Linking abortion to sexuality, desire and subjectivity

Martha I. Rosenberg

Buenos Aires, 31 july 2000

I must say that the abortion issue seems to me to be a quite old fashioned one in the 4th European Conference framework. On one side, in almost all European countries, contraception access and sexual education have succeed in lowering abortion’s incidence, at the same time, legality and health system allows the use of better and more sure technologies. On the other side, the gap between reproductive and non-reproductive sexuality tends to increase up to infinite. Each time these parallel lines touch each other, the crash seems to remember us our forgotten sexual origin, including our parents’ sexuality.

It is not the same in Argentina and Latin America. In my country, there is no feminist confrontation with technoscience -as the leaflet of the Conference reads- in what regards to abortion. The access to technology seems roughly controlled by political mechanisms that ensure the traditional distribution of gender and class roles. For the majority of women, abortion pass in a pre-scientific space, since access to the simple scientific technology of abortion is banned for them, firstly by illegality, and secondly, by badly unjust social and economic conditions. That´s why I feel - in my re-reading- I should rather explore the huge cultural gap that divide us, and I am afraid I will not achieve this goal.

As the deadline to submit this paper gets closer, I feel a kind of uncomfortable sense of inopportunity. I could rather have chosen to write a paper about the political creativity of the Madres de Plaza de Mayo --on whom I have written before and with whom I have shared so many thursdays around the Plaza-- and be sure to find approval and respect for whatever I could say. Maybe my inconscious choice to deal with abortion, that follows a decade of activism in this field, carries out my acknowledgement to so many women that in the most secret way affirm --consciously or not-- their determination to give their lives the meaning of resistence to compulsory patterns of feminine identity contributing to subvert it in this somehow minimalistic style.

Plenty of them never thought to be able to defend our -their own- rights and expose themselves to make visible a hidden truth: that at present democratic State, the current economic, educational and health policies are deciding about if we and our children are worth keeping alive or not, as criminally as the military dictatorship did with the "desaparecidos".

However, there is another reason: my partners in abortion rights struggles tend to deny the conflicts and the seriousness implied in abortion decisions. Usually I have to face the fact that our advocacy is built on the basis of a rough simplification of women’s subjectivity. And this is the other side of the conventional assignment of a fixed meaning for abortion, whatever its cultural and individual circumstances.

The term that has prevailed as an outcome of emancipatory struggles for self determination is not that of reproductive freedom, paradigmatic of feminist politics, but that of reproductive rights. The struggle for rights is the expression of an emerging social subject seeking recognition, the concern on public health is a duty of governmets. So, we are speaking of two different subjects. Shifting from "reproductive rights", which are a matter of citizenship, to "reproductive health", which tends to a medical solution of the problems of reproduction and population. Given its linkages with public health policies, abortion rights have also made a transition from the field of feminist politics to the field of developmental policies. In today's world it is possible to have better reproductive health even when women's rights are worsening.

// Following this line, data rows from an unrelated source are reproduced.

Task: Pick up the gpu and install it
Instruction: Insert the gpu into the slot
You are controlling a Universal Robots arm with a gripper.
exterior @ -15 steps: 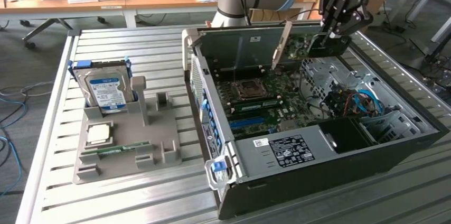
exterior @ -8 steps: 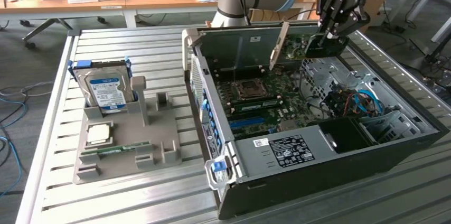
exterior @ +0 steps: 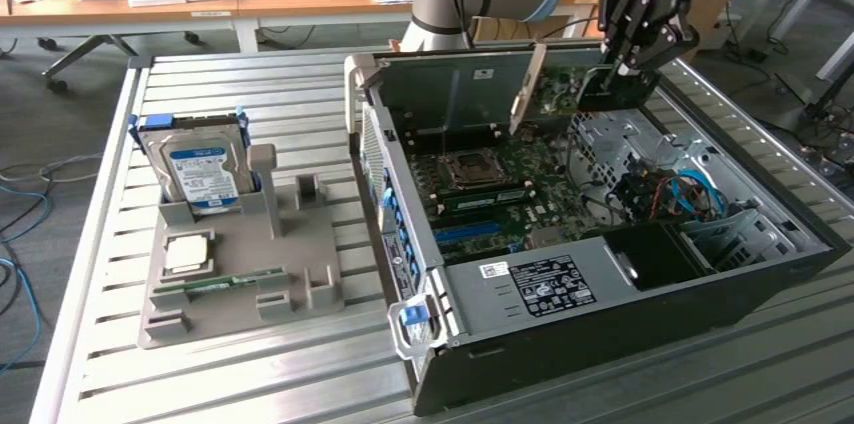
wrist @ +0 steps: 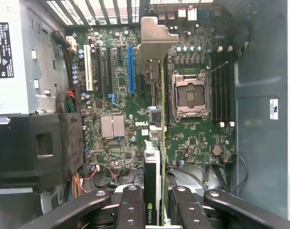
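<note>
Grips the gpu (wrist: 153, 162) with the pincer (wrist: 156, 210), fingers partly closed on the card's upper edge. Holds it on edge above the motherboard (wrist: 121, 95) inside the open case (exterior: 694, 274), silver bracket (wrist: 154, 43) toward the case's rear wall. Hangs near the counter's (exterior: 267, 384) far corner, on the exterior view's right, well apart from the hard drive (exterior: 200, 169).

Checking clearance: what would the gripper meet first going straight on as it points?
The gpu held in the gripper would likely touch the motherboard first, between blue slot and CPU socket; depth unclear.
</note>
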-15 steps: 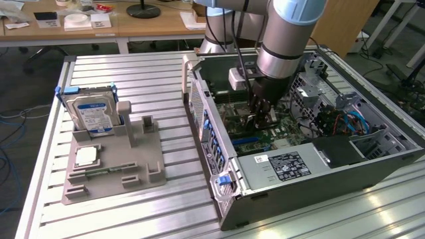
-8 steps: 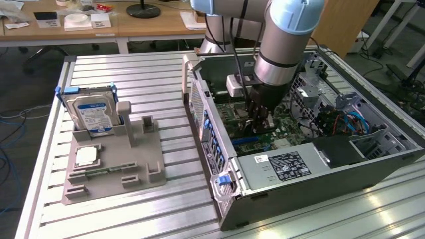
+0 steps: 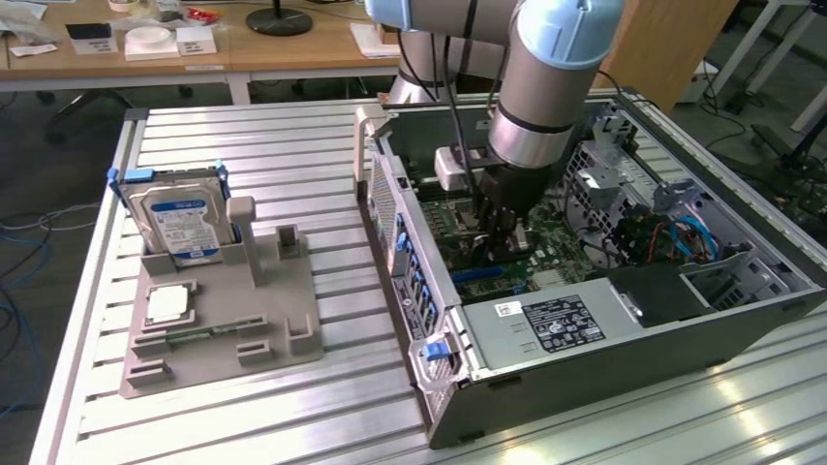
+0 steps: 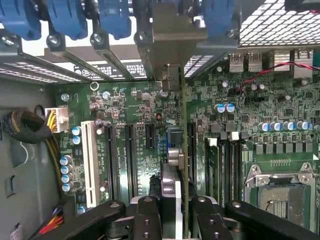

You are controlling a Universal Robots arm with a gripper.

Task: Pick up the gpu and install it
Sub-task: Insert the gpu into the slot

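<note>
Fingers (image 4: pixel 149 220) of the end effector (image 4: pixel 172 215) sit nearest the wrist camera, drawn in narrow and pinching the gpu (image 4: pixel 183 150) by its upper edge, so the card is seen edge-on as a thin green-brown line running away from the camera toward its metal bracket (image 4: pixel 172 37) at the case's rear slots. Judging by its look, the card is light, stiff and flat, but fragile (bare components and solder on its faces); the plain board edge away from the contact strip seems the sensible place to hold, as the grip now does, and the thin edge could slip or tilt if pressed unevenly. Beyond the fingers lies the motherboard (image 4: pixel 135 145), with long dark expansion slots (image 4: pixel 129 160) and a white slot (image 4: pixel 90 162) running alongside the card; whether the card's lower edge already sits in a slot I cannot tell. In the exterior view the arm (image 3: pixel 543 87) reaches straight down into the open computer case (image 3: pixel 427 320) on the slatted worktop (image 3: pixel 271 145). Well apart toward that view's left, a grey holder (image 3: pixel 220 329) carries the hard drive (image 3: pixel 181 223) and a small silver chip (image 3: pixel 168 303).
</note>
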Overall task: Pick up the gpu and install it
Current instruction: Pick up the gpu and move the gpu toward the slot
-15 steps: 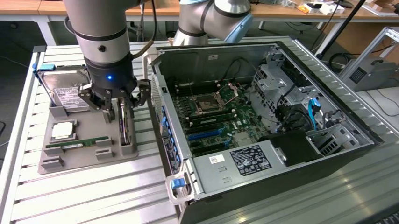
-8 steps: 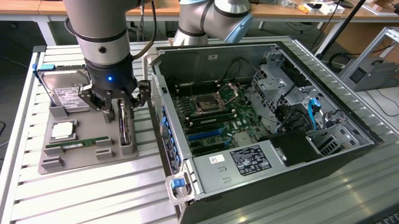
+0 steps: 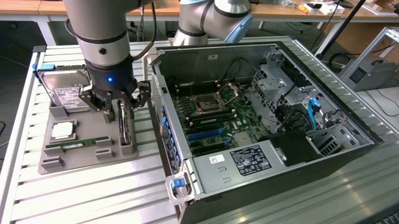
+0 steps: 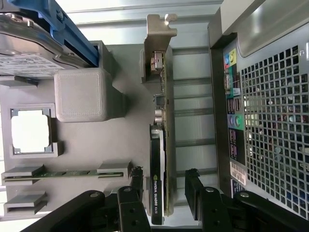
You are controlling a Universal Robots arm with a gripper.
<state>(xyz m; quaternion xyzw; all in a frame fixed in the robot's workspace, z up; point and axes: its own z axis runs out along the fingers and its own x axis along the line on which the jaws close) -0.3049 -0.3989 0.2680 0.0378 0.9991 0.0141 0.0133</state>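
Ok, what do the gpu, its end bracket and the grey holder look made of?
gpu: dark circuit board seen edge-on with small metal parts, plus a black, slightly glossy shroud, likely plastic; end bracket: bare silvery sheet metal with a bent tab; holder: matte grey plastic, possibly printed.

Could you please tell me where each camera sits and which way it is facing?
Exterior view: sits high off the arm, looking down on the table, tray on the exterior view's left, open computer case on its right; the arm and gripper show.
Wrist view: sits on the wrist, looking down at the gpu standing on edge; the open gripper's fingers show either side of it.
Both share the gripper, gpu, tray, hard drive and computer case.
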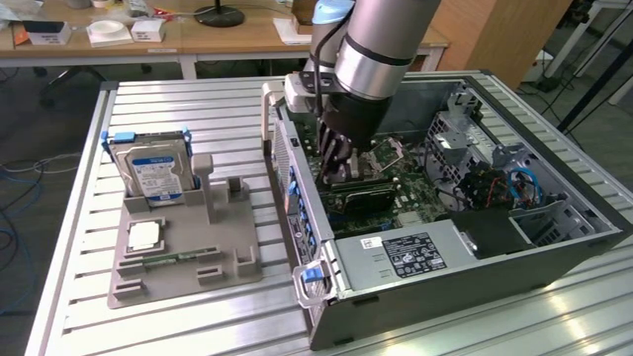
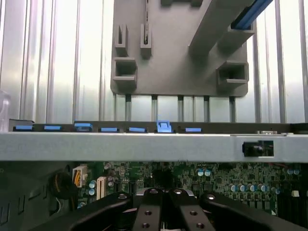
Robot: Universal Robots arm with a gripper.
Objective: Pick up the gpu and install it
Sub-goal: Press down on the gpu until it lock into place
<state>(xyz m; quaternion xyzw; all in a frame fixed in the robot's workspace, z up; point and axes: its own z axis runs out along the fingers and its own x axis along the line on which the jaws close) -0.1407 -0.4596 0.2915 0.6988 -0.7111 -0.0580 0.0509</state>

Though abortion is installed as a women’s (reproductive) rights issue, related issues of sexuality, desire and subjectivity are rarely considered explicitly in abortion rights speech. This can (may) be so because the "subject of rights" carries a heavy ideological weight for it is conceived as an universal and unidimensional subject that hardly admits to be examined under these approaches. However, all existing rights can be related to sexuality if there is a subject who includes her/his sexuality as a permanent dimension of her/his self (identity) and that is what Foucault pointed out as a major operation in the contemporary episteme.

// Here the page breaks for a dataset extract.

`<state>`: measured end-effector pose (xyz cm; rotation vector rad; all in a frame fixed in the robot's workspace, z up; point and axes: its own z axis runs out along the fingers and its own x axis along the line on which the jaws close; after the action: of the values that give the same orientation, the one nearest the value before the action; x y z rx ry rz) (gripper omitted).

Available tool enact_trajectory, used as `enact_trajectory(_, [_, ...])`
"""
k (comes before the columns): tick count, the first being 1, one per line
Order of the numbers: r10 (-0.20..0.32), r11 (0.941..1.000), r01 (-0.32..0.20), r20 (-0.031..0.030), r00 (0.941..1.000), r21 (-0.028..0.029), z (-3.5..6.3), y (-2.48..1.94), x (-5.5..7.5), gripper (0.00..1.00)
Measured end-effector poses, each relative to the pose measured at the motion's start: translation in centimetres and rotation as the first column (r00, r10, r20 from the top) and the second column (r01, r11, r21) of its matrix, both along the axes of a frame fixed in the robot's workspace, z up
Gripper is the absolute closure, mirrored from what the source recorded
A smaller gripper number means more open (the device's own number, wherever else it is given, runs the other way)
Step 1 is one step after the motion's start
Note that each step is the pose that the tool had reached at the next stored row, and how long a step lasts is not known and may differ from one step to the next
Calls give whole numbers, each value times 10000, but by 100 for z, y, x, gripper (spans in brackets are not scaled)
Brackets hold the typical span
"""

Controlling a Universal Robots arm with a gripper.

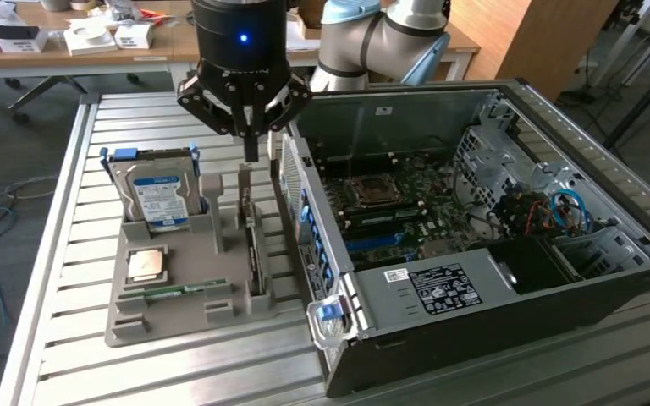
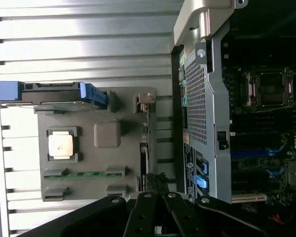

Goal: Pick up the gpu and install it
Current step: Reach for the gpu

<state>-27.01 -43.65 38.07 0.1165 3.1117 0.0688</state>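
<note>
The gpu [image 1: 253, 254] is a thin dark card standing on edge in a slot of the grey holder [image 1: 179, 320], on the side nearest the open computer case [image 1: 415, 347]. My gripper [image 1: 260, 157] hangs over the card's far end with its fingers pressed together, tips just at the card's top edge; I cannot tell whether they touch it. In the wrist view the gpu [image 2: 144, 148] appears edge-on, running along the holder [image 2: 89, 159] straight out from my gripper [image 2: 156, 183].
The holder also carries an upright blue-labelled hard drive [image 1: 162, 196], a CPU [image 1: 148, 265] and a green memory stick [image 1: 179, 292]. The case lies open with its motherboard [image 1: 404, 203] exposed. Everything rests on a slatted metal table [image 1: 71, 254].
</note>
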Motion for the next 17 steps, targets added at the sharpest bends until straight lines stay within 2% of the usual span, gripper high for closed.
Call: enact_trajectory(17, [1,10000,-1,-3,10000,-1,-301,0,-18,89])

So, it is sexuality as a main component of contemporary self-consciousness what is disrupting into the rights level and forcing a legitimating process. And sexuality means sexual difference, it means a singular process of body signification, whatever its outcome could be. This is what is human in human sexuality. The power and the need of signifying bodily relationships (that is to say relation to the other, within relation to the Other) as pleasure or unpleasure experiences.

The omission I have mentioned before has the potential to destroy the subjectivity involved in the act of abortion rather than affirming it as an actual dismissal of the gendered sexual patterns that stress the maternal as essential to women.

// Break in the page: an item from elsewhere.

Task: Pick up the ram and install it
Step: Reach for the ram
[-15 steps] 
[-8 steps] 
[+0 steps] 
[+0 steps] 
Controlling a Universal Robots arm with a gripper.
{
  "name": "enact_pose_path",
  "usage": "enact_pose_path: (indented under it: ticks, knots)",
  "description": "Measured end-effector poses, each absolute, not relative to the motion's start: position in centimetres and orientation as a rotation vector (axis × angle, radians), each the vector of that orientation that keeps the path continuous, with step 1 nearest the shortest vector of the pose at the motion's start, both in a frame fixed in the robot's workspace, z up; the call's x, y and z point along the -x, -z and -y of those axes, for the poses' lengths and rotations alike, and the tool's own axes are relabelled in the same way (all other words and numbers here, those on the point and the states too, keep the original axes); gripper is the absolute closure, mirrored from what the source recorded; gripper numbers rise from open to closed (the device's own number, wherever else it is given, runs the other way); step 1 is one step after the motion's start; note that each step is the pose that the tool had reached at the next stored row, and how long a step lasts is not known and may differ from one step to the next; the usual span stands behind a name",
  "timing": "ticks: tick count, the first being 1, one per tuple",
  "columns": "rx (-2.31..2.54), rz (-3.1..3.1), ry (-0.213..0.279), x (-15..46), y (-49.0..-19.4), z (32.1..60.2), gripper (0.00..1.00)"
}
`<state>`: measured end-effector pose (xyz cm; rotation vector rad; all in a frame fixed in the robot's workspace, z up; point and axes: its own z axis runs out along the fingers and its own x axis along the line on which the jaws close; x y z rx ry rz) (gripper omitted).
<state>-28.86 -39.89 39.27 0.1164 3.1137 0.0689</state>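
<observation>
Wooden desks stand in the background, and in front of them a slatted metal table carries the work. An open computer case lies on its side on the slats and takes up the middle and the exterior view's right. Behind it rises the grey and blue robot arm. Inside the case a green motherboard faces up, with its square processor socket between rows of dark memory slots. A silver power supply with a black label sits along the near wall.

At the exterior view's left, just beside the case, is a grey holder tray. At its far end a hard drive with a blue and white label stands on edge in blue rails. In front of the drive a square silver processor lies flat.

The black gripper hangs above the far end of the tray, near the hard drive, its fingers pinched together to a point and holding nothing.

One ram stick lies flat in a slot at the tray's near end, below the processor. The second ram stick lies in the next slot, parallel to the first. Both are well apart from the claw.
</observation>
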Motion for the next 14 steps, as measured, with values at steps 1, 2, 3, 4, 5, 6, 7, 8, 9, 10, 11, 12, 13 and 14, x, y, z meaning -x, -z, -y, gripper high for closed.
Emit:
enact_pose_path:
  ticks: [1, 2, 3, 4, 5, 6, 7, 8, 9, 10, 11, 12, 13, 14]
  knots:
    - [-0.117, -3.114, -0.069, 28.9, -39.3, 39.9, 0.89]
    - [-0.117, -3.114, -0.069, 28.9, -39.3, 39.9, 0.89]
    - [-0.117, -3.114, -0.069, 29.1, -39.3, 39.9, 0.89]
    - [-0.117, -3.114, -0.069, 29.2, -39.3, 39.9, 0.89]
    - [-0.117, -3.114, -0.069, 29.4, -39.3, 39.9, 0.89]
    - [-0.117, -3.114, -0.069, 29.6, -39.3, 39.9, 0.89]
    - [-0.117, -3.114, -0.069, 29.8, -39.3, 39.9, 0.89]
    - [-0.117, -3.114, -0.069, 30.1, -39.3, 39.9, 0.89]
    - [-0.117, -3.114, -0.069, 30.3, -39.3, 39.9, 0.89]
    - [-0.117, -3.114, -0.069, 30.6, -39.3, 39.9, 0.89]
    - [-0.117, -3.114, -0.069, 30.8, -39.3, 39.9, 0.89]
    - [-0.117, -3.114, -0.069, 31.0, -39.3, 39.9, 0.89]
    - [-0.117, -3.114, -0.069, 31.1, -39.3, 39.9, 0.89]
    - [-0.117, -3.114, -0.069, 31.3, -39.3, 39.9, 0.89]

As feminists, we take the challenge to redefine the terms that are prevailing in the process of our own constitution as subjects. But at the same time, we rather tend to think that unwanted pregnancies happen only because contraceptive methods fail or because of ill power balance between heterosexual couples, than to unveil unconscious desires at work in our fertile sexual practices.

In animals, sexuality fills a (reproductive) function What is specific of human sexuality, is that the reproductive function is "de-functionalized" by being submitted to a signifying system within which everyone must build her own meaning in relation to significant others, and it is always a sexed one.

This construction takes its inputs (raw materials) from multiple sources among the experienced relationship with significant others. These are not infinite, but limited and hierarchized in every social group. In this scope, the mother-child bind is critic. The experienced body is not the anatomic body, it is internal to the psyche. It is not pre-established, it’s a construction on the basis of the perception of erogenic zones, their libidinal charge and the phantasies in which they are involved.

To signifie means first to be marked as what is pleasant or unpleasant for the other (M). Thereafter the body can be represented and a self image starts to be built in a complex process of differentiation motorized by desire. That is to say, by the absence (the loss) of the object, and the fluctuations of the libido.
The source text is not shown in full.